Performance by difficulty level:

| Model | Easy ↑ | Medium ↑ | Hard ↑ |
|-------|--------|----------|--------|
| PaddleOCR-VL-1.6 | 84.98 | 83.16 | 75.06 |
| **OvisOCR2** | **87.95** | **85.82** | **78.99** |

**Handwriting subset**:

| Model | Overall ↑ | Text Edit ↓ | Formula CDM ↑ | Table TEDS ↑ | Table TEDS-S ↑ | RO Edit ↓ |
|-------|-----------|-------------|---------------|--------------|----------------|-----------|
| GLM-OCR | 69.58 | 0.2421 | 75.63 | 57.31 | 65.76 | 0.2340 |
| **OvisOCR2** | **72.28** | **0.1561** | **81.51** | 50.95 | 59.84 | **0.1733** |

**Complex-table subset**:

| Model | Overall ↑ | Text Edit ↓ | Table TEDS ↑ | Table TEDS-S ↑ | Missing Rate ↓ |
|-------|-----------|-------------|--------------|----------------|----------------|
| MinerU2.5-Pro | 71.43 | 0.3407 | 76.92 | 79.71 | 0.1327 |
| **OvisOCR2** | **83.97** | **0.1040** | **78.34** | **81.33** | **0.0796** |

OvisOCR2 achieves the highest overall score and lowest missing rate on complex tables, while pipeline methods miss 13–17% of tables during layout parsing (an irrecoverable error).

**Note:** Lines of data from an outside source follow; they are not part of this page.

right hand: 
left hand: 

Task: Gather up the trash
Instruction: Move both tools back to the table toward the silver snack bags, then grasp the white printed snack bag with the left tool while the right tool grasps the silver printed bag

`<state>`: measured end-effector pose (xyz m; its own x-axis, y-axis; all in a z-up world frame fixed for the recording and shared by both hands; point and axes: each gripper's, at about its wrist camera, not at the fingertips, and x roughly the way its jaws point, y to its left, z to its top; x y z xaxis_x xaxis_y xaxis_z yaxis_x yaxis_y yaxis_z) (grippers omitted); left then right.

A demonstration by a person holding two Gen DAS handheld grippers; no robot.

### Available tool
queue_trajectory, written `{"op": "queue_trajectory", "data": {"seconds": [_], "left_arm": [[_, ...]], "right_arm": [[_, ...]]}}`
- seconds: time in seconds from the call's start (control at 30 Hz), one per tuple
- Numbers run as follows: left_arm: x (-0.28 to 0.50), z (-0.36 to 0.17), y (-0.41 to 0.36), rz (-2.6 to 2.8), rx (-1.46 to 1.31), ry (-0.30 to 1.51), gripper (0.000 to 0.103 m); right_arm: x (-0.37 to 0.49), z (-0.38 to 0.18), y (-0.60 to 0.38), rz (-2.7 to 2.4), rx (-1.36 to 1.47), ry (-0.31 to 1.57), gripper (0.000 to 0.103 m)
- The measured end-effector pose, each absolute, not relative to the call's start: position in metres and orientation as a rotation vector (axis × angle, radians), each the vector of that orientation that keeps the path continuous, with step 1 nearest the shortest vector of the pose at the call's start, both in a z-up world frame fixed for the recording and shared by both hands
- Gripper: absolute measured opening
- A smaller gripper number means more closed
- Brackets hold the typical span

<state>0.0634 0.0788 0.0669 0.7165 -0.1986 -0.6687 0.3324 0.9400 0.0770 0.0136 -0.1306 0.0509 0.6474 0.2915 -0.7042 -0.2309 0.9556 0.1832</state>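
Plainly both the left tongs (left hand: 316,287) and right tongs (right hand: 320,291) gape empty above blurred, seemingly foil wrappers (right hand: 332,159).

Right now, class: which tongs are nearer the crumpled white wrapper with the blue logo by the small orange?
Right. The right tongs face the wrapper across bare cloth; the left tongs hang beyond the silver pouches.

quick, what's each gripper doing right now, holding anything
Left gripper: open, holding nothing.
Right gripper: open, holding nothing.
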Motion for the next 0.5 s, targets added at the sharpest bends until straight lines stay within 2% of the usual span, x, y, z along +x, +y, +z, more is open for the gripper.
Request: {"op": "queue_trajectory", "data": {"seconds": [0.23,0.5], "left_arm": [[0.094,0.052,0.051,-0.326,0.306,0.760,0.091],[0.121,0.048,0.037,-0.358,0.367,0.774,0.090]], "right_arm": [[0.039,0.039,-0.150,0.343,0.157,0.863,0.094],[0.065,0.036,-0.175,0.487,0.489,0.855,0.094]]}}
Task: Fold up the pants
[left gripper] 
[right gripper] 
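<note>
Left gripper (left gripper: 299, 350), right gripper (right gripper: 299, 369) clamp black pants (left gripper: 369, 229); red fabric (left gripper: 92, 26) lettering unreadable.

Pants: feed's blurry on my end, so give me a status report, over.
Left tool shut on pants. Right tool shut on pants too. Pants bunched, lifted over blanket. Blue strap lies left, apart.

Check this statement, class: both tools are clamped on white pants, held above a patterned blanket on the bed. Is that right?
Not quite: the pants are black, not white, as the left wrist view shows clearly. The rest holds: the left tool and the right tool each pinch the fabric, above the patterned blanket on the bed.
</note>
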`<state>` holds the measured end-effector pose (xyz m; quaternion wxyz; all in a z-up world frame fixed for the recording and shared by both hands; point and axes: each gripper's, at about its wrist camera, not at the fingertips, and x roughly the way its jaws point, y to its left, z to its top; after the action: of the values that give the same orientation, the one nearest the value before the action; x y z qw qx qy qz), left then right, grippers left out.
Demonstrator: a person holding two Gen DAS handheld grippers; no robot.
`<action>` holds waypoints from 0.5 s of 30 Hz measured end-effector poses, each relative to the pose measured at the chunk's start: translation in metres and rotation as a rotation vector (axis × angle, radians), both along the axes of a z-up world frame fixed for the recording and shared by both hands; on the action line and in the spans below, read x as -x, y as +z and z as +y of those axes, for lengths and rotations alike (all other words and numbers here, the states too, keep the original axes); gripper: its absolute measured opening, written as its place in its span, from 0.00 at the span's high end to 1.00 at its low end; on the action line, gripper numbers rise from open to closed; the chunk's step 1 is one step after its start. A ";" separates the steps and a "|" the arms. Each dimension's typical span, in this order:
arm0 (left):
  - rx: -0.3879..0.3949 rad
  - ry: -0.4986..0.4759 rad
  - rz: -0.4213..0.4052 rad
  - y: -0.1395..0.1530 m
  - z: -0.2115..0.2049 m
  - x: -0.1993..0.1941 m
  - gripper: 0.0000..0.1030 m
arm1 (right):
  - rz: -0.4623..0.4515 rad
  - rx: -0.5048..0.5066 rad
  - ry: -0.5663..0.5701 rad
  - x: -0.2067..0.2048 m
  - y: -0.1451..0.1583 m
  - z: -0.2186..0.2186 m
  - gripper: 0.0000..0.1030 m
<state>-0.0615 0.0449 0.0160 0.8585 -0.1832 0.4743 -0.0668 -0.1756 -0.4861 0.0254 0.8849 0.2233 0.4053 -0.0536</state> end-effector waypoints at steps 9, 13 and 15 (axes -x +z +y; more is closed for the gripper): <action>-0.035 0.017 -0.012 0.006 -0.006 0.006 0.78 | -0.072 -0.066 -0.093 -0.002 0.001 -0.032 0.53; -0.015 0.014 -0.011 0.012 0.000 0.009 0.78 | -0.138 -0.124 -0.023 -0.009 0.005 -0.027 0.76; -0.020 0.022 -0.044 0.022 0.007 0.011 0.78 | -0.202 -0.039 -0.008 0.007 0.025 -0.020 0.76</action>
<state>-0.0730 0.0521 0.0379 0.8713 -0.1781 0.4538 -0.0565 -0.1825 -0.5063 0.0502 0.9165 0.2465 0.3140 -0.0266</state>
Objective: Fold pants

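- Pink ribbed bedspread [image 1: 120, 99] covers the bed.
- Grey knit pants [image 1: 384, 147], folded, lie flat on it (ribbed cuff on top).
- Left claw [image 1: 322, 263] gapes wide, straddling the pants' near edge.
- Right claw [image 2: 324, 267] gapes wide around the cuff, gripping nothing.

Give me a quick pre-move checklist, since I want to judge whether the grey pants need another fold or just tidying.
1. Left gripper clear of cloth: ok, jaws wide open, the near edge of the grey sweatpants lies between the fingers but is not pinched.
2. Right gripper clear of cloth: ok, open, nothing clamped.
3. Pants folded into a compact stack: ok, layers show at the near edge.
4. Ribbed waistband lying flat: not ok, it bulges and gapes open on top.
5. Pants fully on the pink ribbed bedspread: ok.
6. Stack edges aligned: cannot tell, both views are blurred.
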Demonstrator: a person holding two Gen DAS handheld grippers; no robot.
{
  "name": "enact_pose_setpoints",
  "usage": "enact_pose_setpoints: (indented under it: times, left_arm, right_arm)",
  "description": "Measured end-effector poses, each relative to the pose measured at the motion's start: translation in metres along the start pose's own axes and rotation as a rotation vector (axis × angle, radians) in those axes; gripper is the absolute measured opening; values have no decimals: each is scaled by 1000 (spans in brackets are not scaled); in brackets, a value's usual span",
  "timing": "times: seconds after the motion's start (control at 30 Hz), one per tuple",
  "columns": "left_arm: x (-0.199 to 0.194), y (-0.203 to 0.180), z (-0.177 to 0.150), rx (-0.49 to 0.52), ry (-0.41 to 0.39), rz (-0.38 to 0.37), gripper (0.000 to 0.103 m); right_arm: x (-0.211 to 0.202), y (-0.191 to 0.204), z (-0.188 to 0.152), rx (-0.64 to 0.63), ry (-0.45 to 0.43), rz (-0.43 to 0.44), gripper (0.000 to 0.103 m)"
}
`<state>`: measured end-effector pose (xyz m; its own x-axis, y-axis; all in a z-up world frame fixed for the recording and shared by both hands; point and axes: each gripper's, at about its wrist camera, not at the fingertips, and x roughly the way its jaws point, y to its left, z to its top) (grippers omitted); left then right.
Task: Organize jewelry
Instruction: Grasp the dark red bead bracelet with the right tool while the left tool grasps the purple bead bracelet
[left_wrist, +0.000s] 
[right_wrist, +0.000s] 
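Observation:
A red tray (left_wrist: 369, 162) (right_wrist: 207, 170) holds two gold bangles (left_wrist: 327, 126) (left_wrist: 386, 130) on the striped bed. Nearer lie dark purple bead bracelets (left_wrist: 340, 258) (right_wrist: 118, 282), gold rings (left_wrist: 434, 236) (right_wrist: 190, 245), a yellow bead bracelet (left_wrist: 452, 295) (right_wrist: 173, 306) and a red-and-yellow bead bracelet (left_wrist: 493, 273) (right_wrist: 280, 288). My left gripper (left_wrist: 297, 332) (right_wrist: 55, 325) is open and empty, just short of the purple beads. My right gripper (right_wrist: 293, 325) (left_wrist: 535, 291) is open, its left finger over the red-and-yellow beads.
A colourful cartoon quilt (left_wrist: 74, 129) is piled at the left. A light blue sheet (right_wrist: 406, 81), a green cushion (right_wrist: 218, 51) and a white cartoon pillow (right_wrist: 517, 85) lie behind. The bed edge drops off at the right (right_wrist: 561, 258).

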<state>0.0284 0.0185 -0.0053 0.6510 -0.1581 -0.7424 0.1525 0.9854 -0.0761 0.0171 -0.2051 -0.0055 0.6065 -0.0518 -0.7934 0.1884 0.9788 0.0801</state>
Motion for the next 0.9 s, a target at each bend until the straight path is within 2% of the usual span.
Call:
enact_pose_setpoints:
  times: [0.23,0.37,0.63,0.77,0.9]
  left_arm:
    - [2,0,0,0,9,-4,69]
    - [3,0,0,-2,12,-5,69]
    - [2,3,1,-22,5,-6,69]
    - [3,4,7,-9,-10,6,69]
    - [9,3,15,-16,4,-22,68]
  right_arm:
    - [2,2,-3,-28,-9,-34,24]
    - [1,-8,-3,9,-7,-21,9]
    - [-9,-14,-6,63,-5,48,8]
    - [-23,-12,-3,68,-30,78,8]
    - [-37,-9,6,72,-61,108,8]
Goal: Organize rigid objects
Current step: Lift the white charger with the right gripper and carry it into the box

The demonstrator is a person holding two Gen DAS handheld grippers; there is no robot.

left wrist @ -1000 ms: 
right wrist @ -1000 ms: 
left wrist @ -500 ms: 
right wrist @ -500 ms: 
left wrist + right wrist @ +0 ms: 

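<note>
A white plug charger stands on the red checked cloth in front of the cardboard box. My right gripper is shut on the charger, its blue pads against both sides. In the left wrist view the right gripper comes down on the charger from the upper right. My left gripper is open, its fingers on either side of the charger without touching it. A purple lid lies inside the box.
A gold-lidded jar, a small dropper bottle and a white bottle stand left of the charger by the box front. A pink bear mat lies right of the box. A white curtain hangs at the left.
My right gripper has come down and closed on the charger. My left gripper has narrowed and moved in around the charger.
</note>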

## Theoretical and Practical Implications

- **End-to-end superiority**: OvisOCR2 demonstrates that a compact end-to-end model can surpass pipeline methods on public benchmarks, contradicting the previous trend where pipelines dominated. The single-pass design simplifies deployment, eliminates error accumulation, and allows the model to leverage page-level context.
- **Data engine design**: The combination of filtered real-world data and source-aligned synthetic data is crucial. Synthetic data provide clean, controllable, and long-tail coverage, while real data introduce natural visual variation. The manual spot-checking stage ensures quality without relying on costly human annotation.
- **Training recipe**: RL with multi-component rewards (text, formula, table) addresses structural errors that next-token prediction alone cannot capture. On-policy distillation from a larger teacher (4B) to a smaller student (0.8B) avoids instability of direct RL on compact models. Model fusion further improves performance.
- **Practical impact**: The 0.8B model is deployable on edge devices with low latency, yet achieves state-of-the-art results. This opens possibilities for real-time document parsing in OCR-heavy workflows like digitization, information retrieval, and document understanding.
- **Remaining challenges**: Robustness to degraded real-world images (phone captures, photocopies, compressed screenshots) and performance on handwriting remain areas for improvement. The paper suggests future work on these fronts.

## Conclusion

OvisOCR2 is a 0.8B end-to-end document parsing model that achieves state-of-the-art results on OmniDocBench v1.6 (96.58 overall) and PureDocBench (Avg3 75.06), outperforming both pipeline and end-to-end methods. Its success is enabled by a dual-pipeline data engine (filtered real annotations + source-aligned synthetic pages) and a multi-stage training recipe (SFT, RL with multi-component rewards, on-policy distillation, model fusion). On an in-house benchmark, it shows consistent leadership across difficulty levels, especially on handwriting and complex-table subsets. Future work will focus on improving robustness to degraded real-world images and further strengthening performance on handwriting-heavy and complex-table documents.